* _Work to be completed_: Copy exactly the lines of the material below that run from the one containing "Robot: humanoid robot" through the one containing "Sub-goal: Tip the". Copy no other lines.

* _Entries provided_:
────────
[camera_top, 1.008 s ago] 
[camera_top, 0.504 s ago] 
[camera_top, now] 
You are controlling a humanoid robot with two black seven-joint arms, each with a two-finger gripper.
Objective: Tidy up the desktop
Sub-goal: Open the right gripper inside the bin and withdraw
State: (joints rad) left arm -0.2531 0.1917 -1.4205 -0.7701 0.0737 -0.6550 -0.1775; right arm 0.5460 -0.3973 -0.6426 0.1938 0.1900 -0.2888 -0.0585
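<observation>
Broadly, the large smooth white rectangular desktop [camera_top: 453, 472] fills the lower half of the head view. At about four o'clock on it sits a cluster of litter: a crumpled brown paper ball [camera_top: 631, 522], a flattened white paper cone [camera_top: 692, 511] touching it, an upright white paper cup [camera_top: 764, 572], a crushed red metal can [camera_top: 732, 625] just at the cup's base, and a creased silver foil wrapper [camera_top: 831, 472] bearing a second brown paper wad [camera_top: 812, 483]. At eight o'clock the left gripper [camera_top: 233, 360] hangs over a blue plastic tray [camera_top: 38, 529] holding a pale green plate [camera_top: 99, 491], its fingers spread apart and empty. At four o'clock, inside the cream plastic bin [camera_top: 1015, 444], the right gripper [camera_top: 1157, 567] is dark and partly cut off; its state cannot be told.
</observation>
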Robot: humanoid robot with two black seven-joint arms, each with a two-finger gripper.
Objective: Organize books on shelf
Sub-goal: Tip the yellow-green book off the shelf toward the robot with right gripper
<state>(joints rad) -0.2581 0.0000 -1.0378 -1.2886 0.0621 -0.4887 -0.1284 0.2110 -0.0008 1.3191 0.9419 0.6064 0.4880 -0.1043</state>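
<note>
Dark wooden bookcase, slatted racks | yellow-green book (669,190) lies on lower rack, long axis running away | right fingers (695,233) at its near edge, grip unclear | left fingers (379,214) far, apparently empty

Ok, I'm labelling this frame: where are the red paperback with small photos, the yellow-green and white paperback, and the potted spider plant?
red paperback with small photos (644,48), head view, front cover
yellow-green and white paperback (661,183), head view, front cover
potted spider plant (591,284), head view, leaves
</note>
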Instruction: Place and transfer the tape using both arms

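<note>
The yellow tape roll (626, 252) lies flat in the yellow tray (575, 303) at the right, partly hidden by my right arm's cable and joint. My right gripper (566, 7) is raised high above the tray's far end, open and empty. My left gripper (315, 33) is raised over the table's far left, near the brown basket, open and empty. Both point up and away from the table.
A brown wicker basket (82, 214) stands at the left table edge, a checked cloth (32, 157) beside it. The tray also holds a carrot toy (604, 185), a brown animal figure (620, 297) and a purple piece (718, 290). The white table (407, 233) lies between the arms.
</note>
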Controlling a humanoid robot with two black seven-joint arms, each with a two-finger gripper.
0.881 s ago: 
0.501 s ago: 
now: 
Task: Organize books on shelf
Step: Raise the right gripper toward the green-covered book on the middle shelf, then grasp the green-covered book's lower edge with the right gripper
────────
* _Task answer_:
Robot: humanoid robot with two black seven-joint arms, each with a two-finger gripper.
Objective: Organize books on shelf
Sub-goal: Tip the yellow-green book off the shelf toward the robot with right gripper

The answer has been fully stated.